语毕,贺卿毫不怜惜地将两指伸入还未温柔开拓过的柔软之地,重重地捣弄起来。

        “啊……啊!”疼痛与快感交织而至,让从未体验过这般滋味的雌虫崩溃似的叫出声来,“不……呜啊……”

        柔软的内壁紧紧地吸裹着雄虫的手指,里面的温度高得惊虫。随着贺卿的动作,从甬道深处里面陆陆续续地流出更多热情甜腻的淫液,打湿了贺卿的手指。而多余的液体则随着雌虫的腿部往下滑落,一路留下湿润的痕迹。
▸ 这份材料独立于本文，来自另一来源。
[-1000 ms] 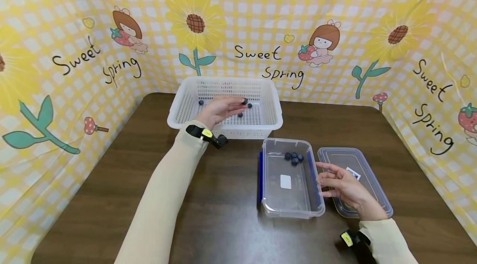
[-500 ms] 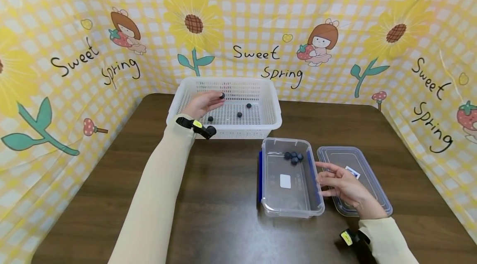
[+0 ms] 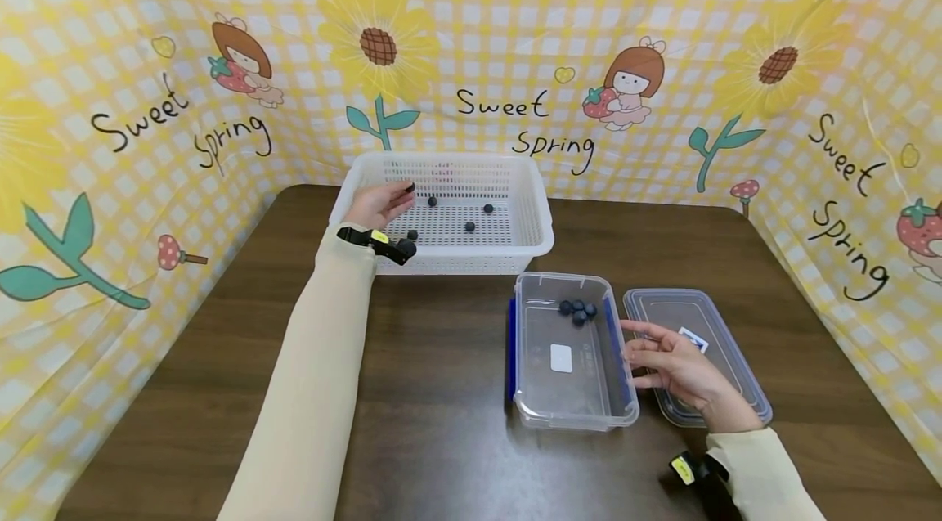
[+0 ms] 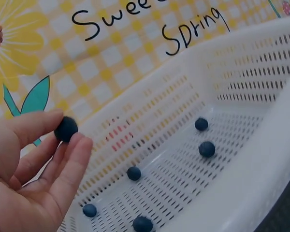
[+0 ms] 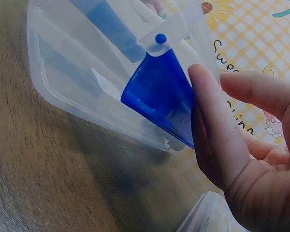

        叽叽咕咕的水声在雄虫用力的翻搅下变得越来越大,而愈发适应这种快感的雌虫只能趴在桌面不住地喘息。他茫然地睁着眼,头脑都被这种陌生的奇异感觉给搅乱,让理智轻飘飘地远去。

        贺卿抽出湿漉漉的手指,眉头微皱,本要在旁边的衣料上擦干净。但当他看见雌虫一脸迷茫的神色,他沉默片刻,把手指直接塞进雌虫微张的唇里,玩弄起林之逸的唇舌来。

        雌虫仰起头望着贺卿俊美的脸,茶色的眼睛里蒙着一层湿润的光。尽管有不适,他仍温顺地舔舐、含弄起雄虫的手指来。自己的信息素的味道充斥着整个口腔,使他羞耻得连脚趾都快要蜷起来。

        贺卿把刀放在一旁,呼吸略急促地盯着林之逸。在这持续的信息素的影响下,他的确也起了生理性的反应,底下的性器半勃起地顶在裤内。

        但他也清楚,这并不代表什么。

        因为性有时候无关于情爱。它可以是生理需求,可以是情绪宣泄,也可以是强权控制。

        因此这场性事,注定了不是为了愉悦而产生。